Good news, need new glasses. GavinJuice you have confirmed the old saying your never to old to learn. I had never tried baby powder before but I can see that it would help an old half blind person like myself. I did not try your advice as the bike at this stage is still inside the house and I moved it out the front last weekend to have a test run. I was looking and playing with things like the throttle, love that sound, and it was my wife who pointed out the puddle of oil forming on the gound after dripping from the front under side of the head. Used a silicon type gasket under the rocker shaft end covers with the normal gaskets.
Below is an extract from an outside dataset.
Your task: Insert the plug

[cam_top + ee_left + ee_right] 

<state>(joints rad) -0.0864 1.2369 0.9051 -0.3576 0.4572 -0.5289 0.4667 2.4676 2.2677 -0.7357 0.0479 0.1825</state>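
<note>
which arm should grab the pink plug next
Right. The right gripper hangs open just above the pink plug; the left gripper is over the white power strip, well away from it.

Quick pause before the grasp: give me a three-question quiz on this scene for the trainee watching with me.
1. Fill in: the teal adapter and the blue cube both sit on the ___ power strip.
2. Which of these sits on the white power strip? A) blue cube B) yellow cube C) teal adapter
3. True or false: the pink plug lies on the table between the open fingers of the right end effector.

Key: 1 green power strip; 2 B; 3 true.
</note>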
I normally use permatex aviation gasket sealant, and as I had decided after the advice from the helpfull members here that I would remove the head and check all the above sugestions. Any way the problem is I still have not mastered the multifocal glasses I wear and only after about 12 years, I started with a clean head and permtex on the end caps so there was not small leaks all over the head and only from the crack in the steel pipe into the banjo on the top RH feed to the rockers. I did see the leak there but thought it was the copper washers under the banjo bolt. Run for some time and that is the only leak now, will try and repair as I am trying to keep it as origonal as possible, if not sucessfull I will fit a later flexible pipe. Thanks to everyone who offered help and now back to the heavy clutch only had two goes at it so far.